Your objective
Output all of the data exactly as it appears, but leave out any pictures it contains.

Input data
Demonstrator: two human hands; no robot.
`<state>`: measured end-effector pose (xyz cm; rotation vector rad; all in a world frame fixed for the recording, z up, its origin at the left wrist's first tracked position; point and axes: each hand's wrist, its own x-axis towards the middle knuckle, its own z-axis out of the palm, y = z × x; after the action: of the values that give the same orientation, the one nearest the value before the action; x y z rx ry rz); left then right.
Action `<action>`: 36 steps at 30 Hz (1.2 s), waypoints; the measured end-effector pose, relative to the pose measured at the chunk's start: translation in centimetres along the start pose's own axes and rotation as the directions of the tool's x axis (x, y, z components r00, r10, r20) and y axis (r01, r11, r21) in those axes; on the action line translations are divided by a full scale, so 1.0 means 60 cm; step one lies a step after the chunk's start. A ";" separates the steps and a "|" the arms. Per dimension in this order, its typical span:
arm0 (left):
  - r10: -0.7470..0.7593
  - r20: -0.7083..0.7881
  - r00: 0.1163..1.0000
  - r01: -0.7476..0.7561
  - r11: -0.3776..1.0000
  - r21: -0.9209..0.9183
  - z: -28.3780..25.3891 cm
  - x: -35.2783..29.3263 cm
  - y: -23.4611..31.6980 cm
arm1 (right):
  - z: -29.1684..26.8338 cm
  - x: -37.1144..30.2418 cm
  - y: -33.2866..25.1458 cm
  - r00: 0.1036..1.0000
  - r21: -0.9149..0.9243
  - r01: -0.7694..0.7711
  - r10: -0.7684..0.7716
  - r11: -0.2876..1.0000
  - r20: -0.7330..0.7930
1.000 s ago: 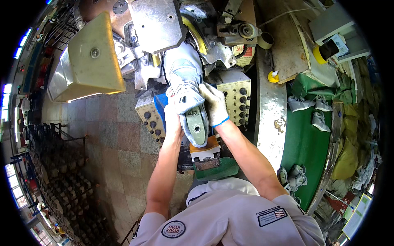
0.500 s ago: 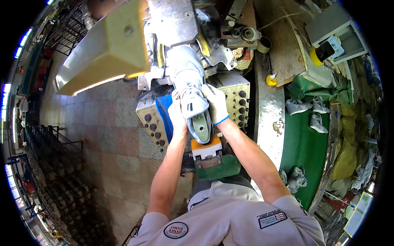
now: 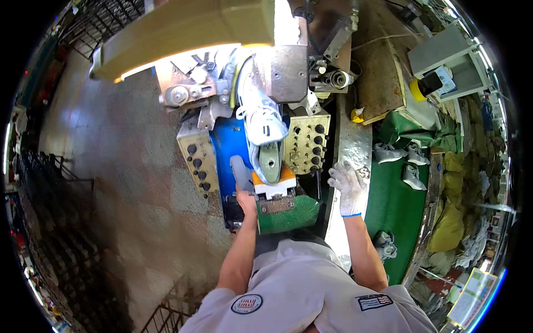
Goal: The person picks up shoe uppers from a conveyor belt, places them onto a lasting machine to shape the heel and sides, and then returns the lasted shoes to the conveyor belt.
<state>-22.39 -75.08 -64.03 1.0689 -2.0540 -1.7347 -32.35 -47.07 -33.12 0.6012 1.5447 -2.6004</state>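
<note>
A light blue-grey sneaker (image 3: 265, 125) with white laces is on a green shoe last (image 3: 271, 158), heel end toward me. Its toe sits under the metal head of a machine (image 3: 288, 72). An orange and white pad (image 3: 275, 183) lies just below the last. My left hand (image 3: 247, 204), left of this pad, is closed around the lower end of a long grey piece (image 3: 241, 173) whose kind I cannot make out; some fingers are hidden. To the right, my right hand (image 3: 348, 187), in a white glove, is open with fingers apart over a metal rail (image 3: 355, 147), holding nothing.
Control boxes with black knobs (image 3: 307, 145) flank the blue panel (image 3: 226, 147). A yellowish lamp-like cover (image 3: 189, 33) hangs over the upper left. More sneakers (image 3: 413, 176) stand on a green belt (image 3: 397, 211) at right. Dark racks (image 3: 66, 238) line the left side.
Both hands have left the sneaker. My right hand moved right over the rail and opened; my left hand came down beside the pad, now with the grey piece. The sneaker stays at the machine.
</note>
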 end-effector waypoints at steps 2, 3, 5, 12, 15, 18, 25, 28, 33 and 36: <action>-0.078 0.070 0.995 0.076 0.997 0.018 -0.003 -0.006 0.048 | -0.020 -0.001 -0.007 0.999 -0.139 0.024 -0.020 0.990 0.027; -0.129 0.100 0.986 0.117 0.986 0.119 -0.015 -0.011 0.081 | -0.030 -0.003 -0.011 0.999 -0.159 0.021 -0.016 0.987 0.035; -0.099 0.026 0.995 0.096 0.990 0.099 -0.037 -0.021 0.154 | -0.031 -0.017 -0.020 0.999 -0.120 0.014 -0.008 0.993 0.051; -0.051 0.103 0.993 0.031 0.982 0.186 -0.274 -0.085 0.457 | -0.002 -0.051 -0.039 0.962 -0.107 -0.026 0.054 0.994 0.269; 0.016 0.199 0.980 -0.064 0.968 0.241 -0.344 -0.105 0.591 | 0.083 -0.089 -0.064 0.932 -0.061 -0.056 0.074 0.997 0.354; 0.150 0.353 0.923 -0.067 0.969 -0.236 -0.283 -0.157 0.671 | 0.116 -0.097 -0.041 0.725 -0.098 0.116 -0.017 0.988 0.689; 0.340 0.299 0.892 -0.370 0.928 0.049 -0.054 -0.214 0.739 | -0.107 0.012 -0.064 0.869 0.660 -0.486 0.236 0.574 0.435; 0.544 0.075 0.836 -0.524 0.748 0.409 -0.089 -0.137 0.691 | -0.371 0.004 -0.126 0.917 0.605 -0.388 0.356 0.696 0.180; 0.280 0.099 0.955 -0.296 0.883 0.364 -0.084 0.018 0.584 | -0.798 -0.034 -0.124 0.863 0.231 -0.093 0.194 0.969 -0.466; 0.403 0.220 0.888 -0.458 0.817 0.351 0.000 -0.014 0.611 | -0.914 -0.035 -0.201 0.573 -0.547 -0.787 0.010 0.285 -0.819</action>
<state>-35.33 -73.68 -29.76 0.5039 -2.5569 -1.2232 -16.90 5.52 -45.51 1.6245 2.1478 -0.7250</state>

Answer box
Demonstrator: two human hands; no robot.
`<state>`: measured end-effector pose (xyz cm; rotation vector rad; all in a world frame fixed for the recording, z up, its origin at the left wrist's first tracked position; point and axes: each hand's wrist, its own x-axis towards the middle knuckle, its own z-axis out of the palm, y = z × x; after the action: of the values that give the same orientation, the one nearest the value before the action; x y z rx ry rz); left then right.
Action `<action>`: 36 steps at 30 Hz (1.2 s), waypoints; the measured end-effector pose, relative to the pose measured at the chunk's start: translation in centimetres along the start pose's own axes and rotation as the directions of the tool's x axis (x, y, z components r00, r10, r20) and y axis (r01, r11, r21) in those axes; on the action line translations are divided by a full scale, so 1.0 means 60 cm; step one lies a step after the chunk's start. A ";" separates the steps and a "|" the arms. Per dimension in this order, its typical span:
arm0 (left):
  - r10: -0.7470..0.7593
  - r20: -0.7083..0.7881
  - r00: 0.1163..1.0000
  - r01: -0.7476..0.7561
  - r11: -0.3776..1.0000
  - r21: -0.9209..0.9183
  - z: -28.3780..25.3891 cm
  - x: -35.2783..29.3263 cm
  - y: -23.4611..31.6980 cm
arm1 (right):
  - z: -29.1684..26.8338 cm
  - x: -37.1144..30.2418 cm
  - y: -33.2866..25.1458 cm
  - r00: 0.1036..1.0000
  - r21: -0.9149..0.9243
  - r01: -0.7694..0.7711
  - r10: -0.7684..0.7716
  - r11: -0.2876..1.0000
  - r20: -0.7330..0.7930
1.000 s ago: 
0.500 s ago: 
now: 
Goal: The person picks up shoe uppers from a conveyor belt, places them onto a lasting machine to shape the heel and sides, and then returns the lasted shoes to the conveyor belt.
<state>-22.39 -75.08 -64.03 1.0689 -2.0540 -1.7347 -32.35 -47.07 -33.12 0.6012 1.5447 -2.6004</state>
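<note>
A light blue-grey sneaker (image 3: 265, 125) with white laces is on a green shoe last (image 3: 271, 158), heel end toward me. Its toe sits under the metal head of a machine (image 3: 288, 72). An orange and white pad (image 3: 275, 183) lies just below the last. My left hand (image 3: 247, 204), left of this pad, is closed around the lower end of a long grey piece (image 3: 241, 173) whose kind I cannot make out; some fingers are hidden. To the right, my right hand (image 3: 348, 187), in a white glove, is open with fingers apart over a metal rail (image 3: 355, 147), holding nothing.
Control boxes with black knobs (image 3: 307, 145) flank the blue panel (image 3: 226, 147). A yellowish lamp-like cover (image 3: 189, 33) hangs over the upper left. More sneakers (image 3: 413, 176) stand on a green belt (image 3: 397, 211) at right. Dark racks (image 3: 66, 238) line the left side.
Both hands have left the sneaker. My right hand moved right over the rail and opened; my left hand came down beside the pad, now with the grey piece. The sneaker stays at the machine.
</note>
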 end-effector waypoints at steps 2, 3, 5, 12, 15, 18, 25, 28, 33 and 36: <action>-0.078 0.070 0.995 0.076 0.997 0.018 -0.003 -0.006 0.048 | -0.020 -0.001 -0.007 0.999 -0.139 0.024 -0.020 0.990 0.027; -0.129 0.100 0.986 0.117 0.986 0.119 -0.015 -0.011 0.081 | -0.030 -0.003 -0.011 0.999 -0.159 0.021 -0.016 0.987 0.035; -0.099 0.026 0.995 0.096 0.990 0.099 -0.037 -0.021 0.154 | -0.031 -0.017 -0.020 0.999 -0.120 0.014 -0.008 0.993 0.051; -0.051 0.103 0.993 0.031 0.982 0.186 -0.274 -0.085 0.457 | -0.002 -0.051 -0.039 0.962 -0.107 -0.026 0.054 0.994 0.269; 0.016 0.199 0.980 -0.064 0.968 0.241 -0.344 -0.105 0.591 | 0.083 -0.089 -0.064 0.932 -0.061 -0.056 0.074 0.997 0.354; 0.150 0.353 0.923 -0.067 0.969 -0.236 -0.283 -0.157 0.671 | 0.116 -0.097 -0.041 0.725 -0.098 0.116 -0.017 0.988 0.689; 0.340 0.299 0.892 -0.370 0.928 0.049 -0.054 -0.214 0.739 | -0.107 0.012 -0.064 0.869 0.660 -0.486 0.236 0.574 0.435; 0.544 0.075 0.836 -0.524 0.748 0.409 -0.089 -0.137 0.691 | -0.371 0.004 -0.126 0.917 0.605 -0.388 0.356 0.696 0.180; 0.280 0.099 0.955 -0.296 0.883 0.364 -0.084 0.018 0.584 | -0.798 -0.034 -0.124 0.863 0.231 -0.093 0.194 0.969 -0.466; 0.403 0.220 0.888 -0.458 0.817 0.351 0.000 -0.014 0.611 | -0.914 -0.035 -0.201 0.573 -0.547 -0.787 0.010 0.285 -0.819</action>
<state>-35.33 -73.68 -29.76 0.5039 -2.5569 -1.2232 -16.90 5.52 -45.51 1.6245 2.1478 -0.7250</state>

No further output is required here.